Dataset content

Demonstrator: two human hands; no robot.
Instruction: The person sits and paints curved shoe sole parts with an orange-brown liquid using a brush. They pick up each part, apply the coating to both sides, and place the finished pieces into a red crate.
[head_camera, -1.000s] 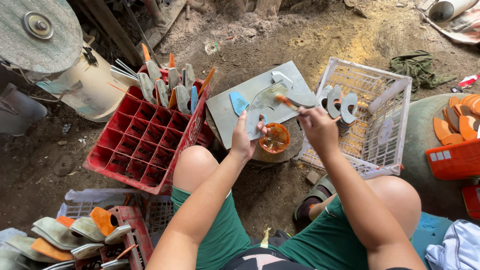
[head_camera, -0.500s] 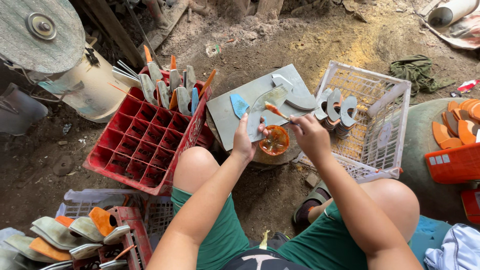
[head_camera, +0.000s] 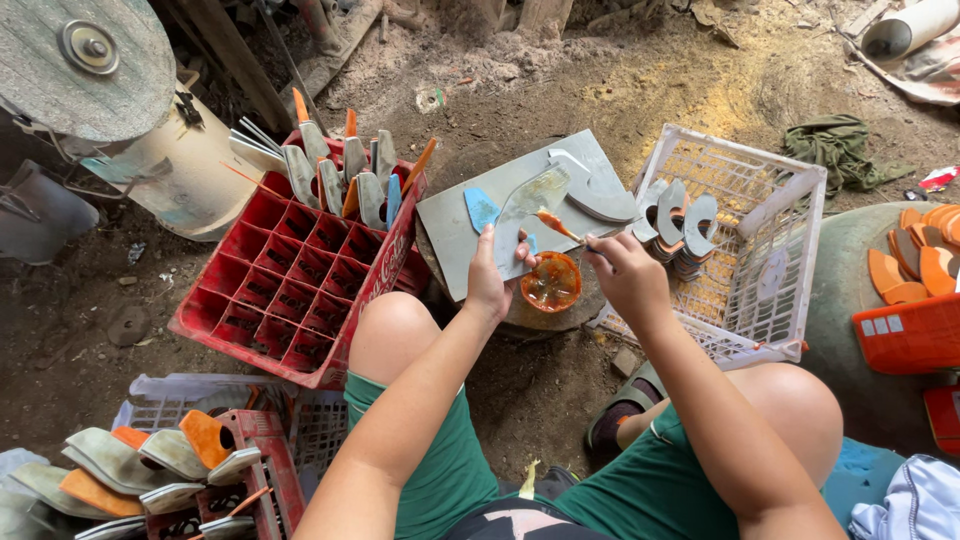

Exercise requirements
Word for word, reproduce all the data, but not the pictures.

Answer space
Demonstrator: two human hands; no robot.
Instruction: The person sits and paints curved shoe sole parts with an orange-brown liquid using a brush. They pick up each part, apply the coating to both sides, and place the finished pieces into a red crate.
[head_camera, -1.000s] 
[head_camera, -0.500s] 
[head_camera, +0.000s] 

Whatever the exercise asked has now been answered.